Nothing should change. Output the data exactly.
━━━ Stored data
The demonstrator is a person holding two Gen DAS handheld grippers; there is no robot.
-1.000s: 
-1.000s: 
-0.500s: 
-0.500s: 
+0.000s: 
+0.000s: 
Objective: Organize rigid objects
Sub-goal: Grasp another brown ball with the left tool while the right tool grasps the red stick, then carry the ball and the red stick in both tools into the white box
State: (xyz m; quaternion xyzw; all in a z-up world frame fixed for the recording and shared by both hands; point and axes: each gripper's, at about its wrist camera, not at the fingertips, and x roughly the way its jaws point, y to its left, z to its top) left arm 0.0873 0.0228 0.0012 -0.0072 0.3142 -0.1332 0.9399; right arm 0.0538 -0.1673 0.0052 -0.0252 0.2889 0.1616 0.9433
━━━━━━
- **Response to this exercise**:
The demonstrator is a person holding two Gen DAS handheld grippers; there is no robot.
-1.000s: 
-1.000s: 
-0.500s: 
-0.500s: 
+0.000s: 
+0.000s: 
Objective: Organize rigid objects
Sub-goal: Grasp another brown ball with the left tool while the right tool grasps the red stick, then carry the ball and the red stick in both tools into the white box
State: (xyz m; quaternion xyzw; all in a z-up world frame fixed for the recording and shared by both hands; point and axes: each gripper's, at about its wrist camera, not at the fingertips, and x roughly the way its jaws point, y to its left, z to its top) left arm 0.0873 0.0228 0.0012 -0.0072 0.3142 -0.1332 0.9399; right arm 0.0538 -0.1673 0.0052 -0.0252 0.2889 0.1616 0.9433

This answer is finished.